Have you thought that you're a poor sleeper because of the alcohol?

It may help you go to sleep initially, but alcoholically induced sleep is not restorative, 'good' sleep.

Lovingfreedom Tue 11-Dec-12 12:07:47

I agree with Badinage. He is blaming you. You are blaming you. He's been unfaithful to you and is upset that he's been caught.
You might have a drink problem - his problem is that his partner now knows about his philandering.
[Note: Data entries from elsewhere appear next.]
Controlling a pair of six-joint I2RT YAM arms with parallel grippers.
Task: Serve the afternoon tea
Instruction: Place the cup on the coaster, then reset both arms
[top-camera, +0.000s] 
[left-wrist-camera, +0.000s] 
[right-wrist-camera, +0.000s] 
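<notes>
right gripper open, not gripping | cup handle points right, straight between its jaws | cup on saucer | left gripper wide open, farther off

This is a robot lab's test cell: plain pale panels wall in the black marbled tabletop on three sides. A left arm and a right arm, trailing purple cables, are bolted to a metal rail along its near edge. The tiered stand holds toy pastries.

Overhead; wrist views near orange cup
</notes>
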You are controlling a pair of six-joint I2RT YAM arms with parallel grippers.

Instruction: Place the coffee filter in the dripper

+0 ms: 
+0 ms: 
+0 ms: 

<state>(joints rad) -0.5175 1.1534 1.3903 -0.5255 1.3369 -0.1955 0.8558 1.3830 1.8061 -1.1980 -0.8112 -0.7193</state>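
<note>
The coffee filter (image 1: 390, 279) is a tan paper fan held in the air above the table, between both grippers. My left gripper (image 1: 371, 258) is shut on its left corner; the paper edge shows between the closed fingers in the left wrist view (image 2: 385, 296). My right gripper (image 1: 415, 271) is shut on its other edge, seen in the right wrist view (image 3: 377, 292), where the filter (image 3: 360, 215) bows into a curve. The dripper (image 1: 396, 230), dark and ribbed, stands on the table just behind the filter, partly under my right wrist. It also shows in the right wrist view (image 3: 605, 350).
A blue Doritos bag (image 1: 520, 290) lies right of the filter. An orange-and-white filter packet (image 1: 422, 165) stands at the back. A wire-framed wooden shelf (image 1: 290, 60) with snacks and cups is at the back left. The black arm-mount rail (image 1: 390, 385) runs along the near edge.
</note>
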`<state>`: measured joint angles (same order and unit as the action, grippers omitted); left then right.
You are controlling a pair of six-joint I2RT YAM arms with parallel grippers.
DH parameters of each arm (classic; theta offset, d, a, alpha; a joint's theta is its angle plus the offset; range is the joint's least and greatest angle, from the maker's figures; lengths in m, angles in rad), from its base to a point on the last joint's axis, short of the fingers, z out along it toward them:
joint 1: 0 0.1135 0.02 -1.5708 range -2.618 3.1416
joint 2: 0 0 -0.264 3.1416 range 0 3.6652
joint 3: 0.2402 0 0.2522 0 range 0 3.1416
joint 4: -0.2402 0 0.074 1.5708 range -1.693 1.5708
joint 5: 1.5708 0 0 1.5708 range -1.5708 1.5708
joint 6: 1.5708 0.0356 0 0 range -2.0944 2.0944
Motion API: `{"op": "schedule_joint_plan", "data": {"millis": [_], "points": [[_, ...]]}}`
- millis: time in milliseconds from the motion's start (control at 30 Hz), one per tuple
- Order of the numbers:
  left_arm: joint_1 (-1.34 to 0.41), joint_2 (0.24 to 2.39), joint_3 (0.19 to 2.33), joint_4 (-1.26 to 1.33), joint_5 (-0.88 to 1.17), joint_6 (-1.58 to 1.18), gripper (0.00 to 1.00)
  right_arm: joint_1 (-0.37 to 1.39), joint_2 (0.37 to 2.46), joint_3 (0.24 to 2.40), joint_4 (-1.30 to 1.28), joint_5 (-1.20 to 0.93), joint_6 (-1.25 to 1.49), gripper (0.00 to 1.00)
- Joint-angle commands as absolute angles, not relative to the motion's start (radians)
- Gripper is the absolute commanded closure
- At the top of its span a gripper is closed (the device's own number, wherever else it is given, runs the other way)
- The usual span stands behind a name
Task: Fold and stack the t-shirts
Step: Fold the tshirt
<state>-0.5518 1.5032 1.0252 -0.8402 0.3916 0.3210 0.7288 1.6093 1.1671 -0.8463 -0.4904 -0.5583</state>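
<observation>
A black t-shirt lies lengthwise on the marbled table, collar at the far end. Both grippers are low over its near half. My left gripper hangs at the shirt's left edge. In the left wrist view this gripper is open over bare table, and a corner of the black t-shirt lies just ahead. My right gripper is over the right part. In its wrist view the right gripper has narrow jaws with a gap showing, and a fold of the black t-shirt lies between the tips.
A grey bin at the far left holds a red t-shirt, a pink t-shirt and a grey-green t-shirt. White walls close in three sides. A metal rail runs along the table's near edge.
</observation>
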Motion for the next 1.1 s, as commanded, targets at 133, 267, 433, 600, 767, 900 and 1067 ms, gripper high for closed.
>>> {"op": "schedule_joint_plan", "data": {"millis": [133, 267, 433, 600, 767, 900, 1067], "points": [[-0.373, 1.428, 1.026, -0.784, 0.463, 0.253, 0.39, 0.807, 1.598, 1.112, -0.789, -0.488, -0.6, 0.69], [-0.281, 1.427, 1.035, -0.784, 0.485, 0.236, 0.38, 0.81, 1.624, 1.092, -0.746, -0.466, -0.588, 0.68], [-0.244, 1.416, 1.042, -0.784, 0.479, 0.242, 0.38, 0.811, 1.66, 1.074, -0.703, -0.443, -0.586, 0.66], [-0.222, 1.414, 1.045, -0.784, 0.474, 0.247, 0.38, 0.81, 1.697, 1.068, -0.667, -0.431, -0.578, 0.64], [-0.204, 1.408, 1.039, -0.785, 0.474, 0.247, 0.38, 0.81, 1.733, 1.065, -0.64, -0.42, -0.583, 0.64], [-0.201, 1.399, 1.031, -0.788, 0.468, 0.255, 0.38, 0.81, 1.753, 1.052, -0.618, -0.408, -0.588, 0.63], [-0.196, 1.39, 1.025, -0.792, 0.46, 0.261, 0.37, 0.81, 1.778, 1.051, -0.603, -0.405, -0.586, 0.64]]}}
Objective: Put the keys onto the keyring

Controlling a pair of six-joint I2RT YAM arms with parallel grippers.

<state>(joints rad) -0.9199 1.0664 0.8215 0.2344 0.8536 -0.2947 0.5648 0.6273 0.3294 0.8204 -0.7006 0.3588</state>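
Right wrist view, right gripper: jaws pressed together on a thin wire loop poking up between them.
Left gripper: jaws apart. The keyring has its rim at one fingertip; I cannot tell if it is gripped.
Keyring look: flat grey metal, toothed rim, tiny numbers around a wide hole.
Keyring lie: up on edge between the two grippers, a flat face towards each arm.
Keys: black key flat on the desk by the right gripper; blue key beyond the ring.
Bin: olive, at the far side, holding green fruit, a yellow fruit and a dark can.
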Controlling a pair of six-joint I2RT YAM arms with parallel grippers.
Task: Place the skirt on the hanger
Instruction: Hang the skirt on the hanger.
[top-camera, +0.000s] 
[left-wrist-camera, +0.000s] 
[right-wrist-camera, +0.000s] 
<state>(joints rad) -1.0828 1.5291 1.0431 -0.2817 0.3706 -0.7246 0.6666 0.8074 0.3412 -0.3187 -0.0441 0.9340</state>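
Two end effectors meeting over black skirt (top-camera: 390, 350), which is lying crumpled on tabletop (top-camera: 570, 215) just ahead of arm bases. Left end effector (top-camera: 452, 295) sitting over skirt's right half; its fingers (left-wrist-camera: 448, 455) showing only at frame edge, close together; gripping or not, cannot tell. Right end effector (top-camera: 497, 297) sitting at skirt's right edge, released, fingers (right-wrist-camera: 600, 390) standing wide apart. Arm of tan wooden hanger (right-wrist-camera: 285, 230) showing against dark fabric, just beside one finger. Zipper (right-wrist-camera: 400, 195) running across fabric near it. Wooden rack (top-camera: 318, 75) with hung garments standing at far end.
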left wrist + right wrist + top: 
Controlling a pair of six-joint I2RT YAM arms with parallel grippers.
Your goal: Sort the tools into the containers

izzyizin Tue 11-Dec-12 12:14:41

How much alcohol do you drink in the evenings and do you drink at other times of day too? Do you reach for the bottle as soon as you get home? Do you drink on nights when you don't have to be up early for work the next daY?

Have you considered taking over the counter sleeping pills (herbal or otherwise) or asking your doctor to prescribe something to help you drop off to sleep?

bummymummy1 Tue 11-Dec-12 17:47:50

Thank you all for your kind replies.

DP does genuinely seem distraught.

I said to him straight if he is so unhappy with me, he could and should go to her.

He told me he loves me, he wants to be with me but my drinking is killing our relationship, that I'm just not there for him sad , he does really want to be with me.

AlfalfaMum Tue 11-Dec-12 17:58:09

It is his repeated unfaithfulness that's the biggest threat to your relationship ( in my opinion).
When did you start using alcohol as a crutch? Did it predate his first betrayal if your trust? I wonder have you distanced yourself emotionally because you were betrayed?

AlfalfaMum Tue 11-Dec-12 17:59:06

of your trust

Lovingfreedom Tue 11-Dec-12 18:11:58

He will be genuinely distraught...that he's been caught again. Your drinking does not excuse his infidelity, nor does it explain it. He's still putting the blame onto you and you are accepting it. How about his infidelity and his joblessness...that's not down to that not 'killing the relationship'? Well done on admitting your drink problem but please stop taking all the blame for this - it won't help. Just lets him off the hook for taking responsibility and making any changes.

bummymummy1 Tue 11-Dec-12 18:19:58

He never met her though

Lovingfreedom Tue 11-Dec-12 18:26:10

So the logic is that if you stop drinking, he'll stop the carry on with other women?

AnyFuckerForAMincePie Tue 11-Dec-12 22:28:48

Interesting isn't it, that he isn't looking for "support" to deal with his perceived problems with you from other men

Specifically, from other women

He is a cheater. There are no excuses for that.

badinage Wed 12-Dec-12 00:30:12

I bet he wasn't 'distraught' and a sobbing wreck before you found out though was he?

This particular brand of distress seems to afflict people who are caught, but strangely doesn't seem to trouble them while it's still a secret....

Whether he's met these women or not is immaterial. Some do and lie about it and some would have met said women if there'd been an opportunity. Regardless, what you're dealing with is infidelity and a man trying to blame you for it.